— Task goal —
Return all lines of the records that contain the word "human".

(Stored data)
· · · · ·
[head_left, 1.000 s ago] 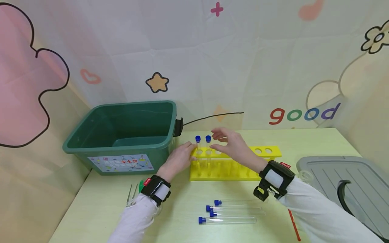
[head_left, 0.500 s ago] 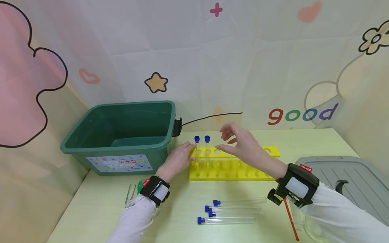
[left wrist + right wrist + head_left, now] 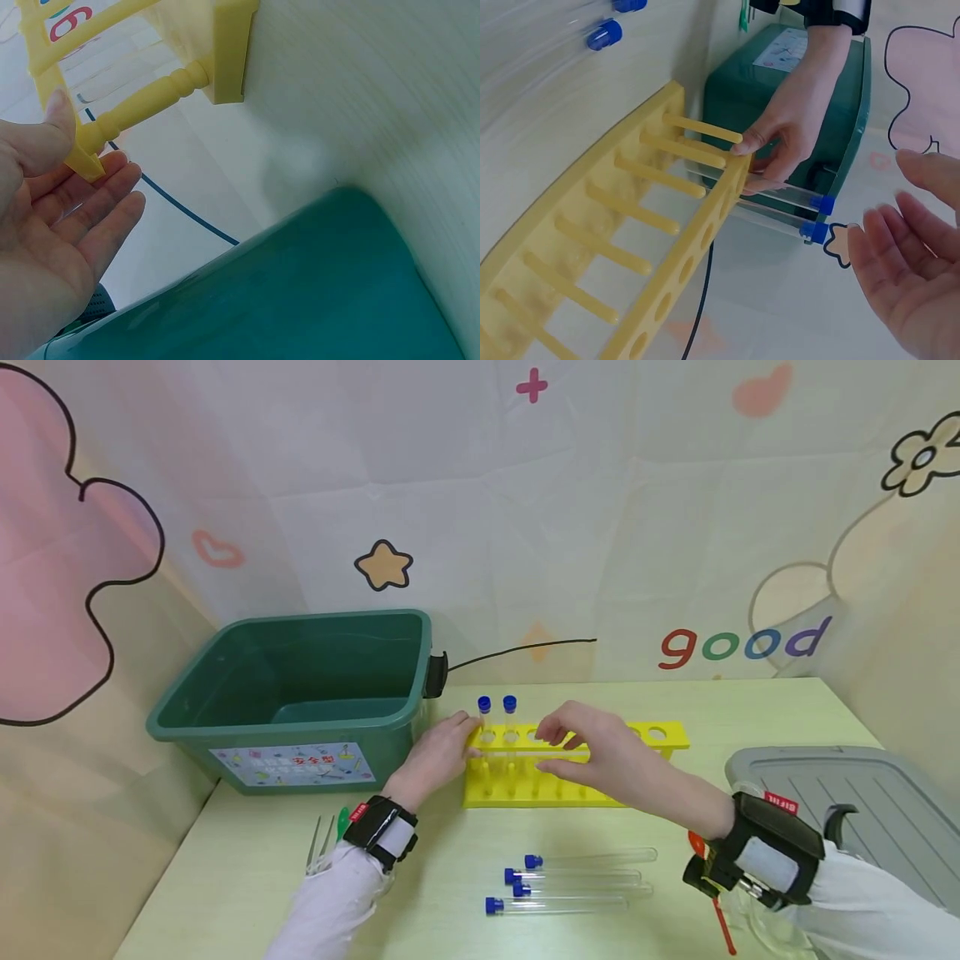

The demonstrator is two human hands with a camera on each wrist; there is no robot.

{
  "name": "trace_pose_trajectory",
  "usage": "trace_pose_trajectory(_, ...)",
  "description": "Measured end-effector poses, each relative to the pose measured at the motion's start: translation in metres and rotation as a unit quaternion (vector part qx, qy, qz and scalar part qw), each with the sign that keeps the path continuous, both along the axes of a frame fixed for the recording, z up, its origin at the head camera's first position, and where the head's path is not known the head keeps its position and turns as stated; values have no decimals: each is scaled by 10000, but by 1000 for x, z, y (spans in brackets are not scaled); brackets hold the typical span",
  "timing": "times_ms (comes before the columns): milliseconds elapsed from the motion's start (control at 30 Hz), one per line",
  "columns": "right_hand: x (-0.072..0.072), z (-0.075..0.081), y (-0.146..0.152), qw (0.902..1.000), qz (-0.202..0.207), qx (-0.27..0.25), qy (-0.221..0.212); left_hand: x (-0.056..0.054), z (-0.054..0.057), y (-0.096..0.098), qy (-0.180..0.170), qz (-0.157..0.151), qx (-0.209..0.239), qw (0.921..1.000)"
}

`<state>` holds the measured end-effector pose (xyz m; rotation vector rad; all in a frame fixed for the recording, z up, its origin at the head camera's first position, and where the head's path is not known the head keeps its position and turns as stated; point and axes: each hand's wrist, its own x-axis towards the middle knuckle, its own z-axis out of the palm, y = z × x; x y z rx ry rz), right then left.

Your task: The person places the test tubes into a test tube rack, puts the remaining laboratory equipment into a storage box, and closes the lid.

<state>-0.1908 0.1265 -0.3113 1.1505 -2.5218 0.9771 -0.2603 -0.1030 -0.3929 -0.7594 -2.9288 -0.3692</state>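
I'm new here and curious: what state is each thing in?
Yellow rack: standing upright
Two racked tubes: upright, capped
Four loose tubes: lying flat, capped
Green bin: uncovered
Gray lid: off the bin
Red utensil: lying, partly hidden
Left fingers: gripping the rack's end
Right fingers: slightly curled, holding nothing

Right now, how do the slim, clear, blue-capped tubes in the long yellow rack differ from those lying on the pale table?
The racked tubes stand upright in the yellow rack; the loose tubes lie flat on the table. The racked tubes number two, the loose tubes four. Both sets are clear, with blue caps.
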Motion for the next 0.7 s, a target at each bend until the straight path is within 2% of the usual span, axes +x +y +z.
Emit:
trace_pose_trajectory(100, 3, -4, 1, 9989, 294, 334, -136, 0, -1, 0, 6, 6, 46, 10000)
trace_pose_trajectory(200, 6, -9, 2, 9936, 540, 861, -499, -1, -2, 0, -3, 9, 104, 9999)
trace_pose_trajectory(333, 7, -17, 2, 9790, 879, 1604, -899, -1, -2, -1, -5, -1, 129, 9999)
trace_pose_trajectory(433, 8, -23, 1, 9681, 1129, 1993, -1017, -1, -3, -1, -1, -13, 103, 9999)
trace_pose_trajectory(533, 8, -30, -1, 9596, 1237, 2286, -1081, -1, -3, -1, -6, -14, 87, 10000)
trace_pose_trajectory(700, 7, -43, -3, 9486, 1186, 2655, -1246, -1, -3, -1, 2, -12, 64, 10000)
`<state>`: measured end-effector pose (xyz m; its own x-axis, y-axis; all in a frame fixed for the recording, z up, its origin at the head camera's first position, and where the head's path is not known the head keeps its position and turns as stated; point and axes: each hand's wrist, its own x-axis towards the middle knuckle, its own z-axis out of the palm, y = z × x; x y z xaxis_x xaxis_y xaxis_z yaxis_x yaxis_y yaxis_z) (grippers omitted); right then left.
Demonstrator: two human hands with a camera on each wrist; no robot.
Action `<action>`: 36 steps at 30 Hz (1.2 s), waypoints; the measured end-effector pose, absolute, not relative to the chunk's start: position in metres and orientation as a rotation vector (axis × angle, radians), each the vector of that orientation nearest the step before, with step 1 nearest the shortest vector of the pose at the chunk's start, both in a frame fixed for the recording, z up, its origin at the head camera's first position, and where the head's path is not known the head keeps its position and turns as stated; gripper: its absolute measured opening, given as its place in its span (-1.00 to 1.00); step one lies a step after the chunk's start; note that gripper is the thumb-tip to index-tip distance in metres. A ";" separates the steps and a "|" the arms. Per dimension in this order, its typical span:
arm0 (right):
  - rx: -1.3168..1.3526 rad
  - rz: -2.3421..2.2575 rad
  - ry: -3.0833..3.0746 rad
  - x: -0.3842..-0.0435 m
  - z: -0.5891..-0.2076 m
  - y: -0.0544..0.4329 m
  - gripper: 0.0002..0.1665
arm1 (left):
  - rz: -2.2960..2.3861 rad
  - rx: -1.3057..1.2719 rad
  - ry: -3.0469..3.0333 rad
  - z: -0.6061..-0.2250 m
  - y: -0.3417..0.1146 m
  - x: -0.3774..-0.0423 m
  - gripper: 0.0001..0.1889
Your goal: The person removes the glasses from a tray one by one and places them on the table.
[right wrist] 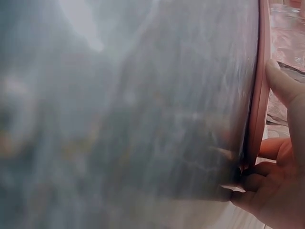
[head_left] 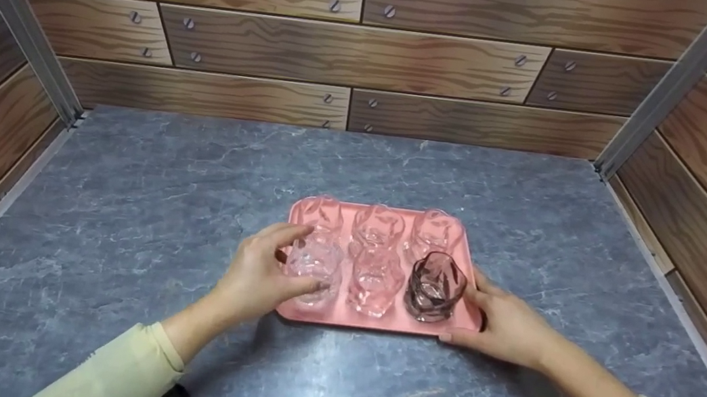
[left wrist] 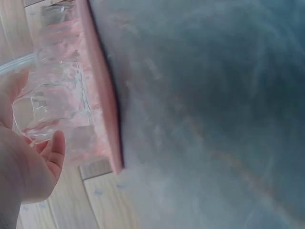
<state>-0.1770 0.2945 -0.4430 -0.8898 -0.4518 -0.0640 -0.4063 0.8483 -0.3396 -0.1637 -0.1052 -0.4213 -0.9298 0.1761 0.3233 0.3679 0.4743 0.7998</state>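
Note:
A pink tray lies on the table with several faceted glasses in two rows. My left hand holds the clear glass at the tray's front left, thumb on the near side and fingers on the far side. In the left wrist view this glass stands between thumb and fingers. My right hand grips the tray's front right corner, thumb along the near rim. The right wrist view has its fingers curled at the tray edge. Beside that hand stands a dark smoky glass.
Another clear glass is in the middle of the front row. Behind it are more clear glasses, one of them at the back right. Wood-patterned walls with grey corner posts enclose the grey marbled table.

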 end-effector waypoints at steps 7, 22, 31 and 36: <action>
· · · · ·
— Output for this exercise —
The demonstrator is two human hands with a camera on each wrist; there is no robot.
Demonstrator: two human hands with a camera on each wrist; no robot.

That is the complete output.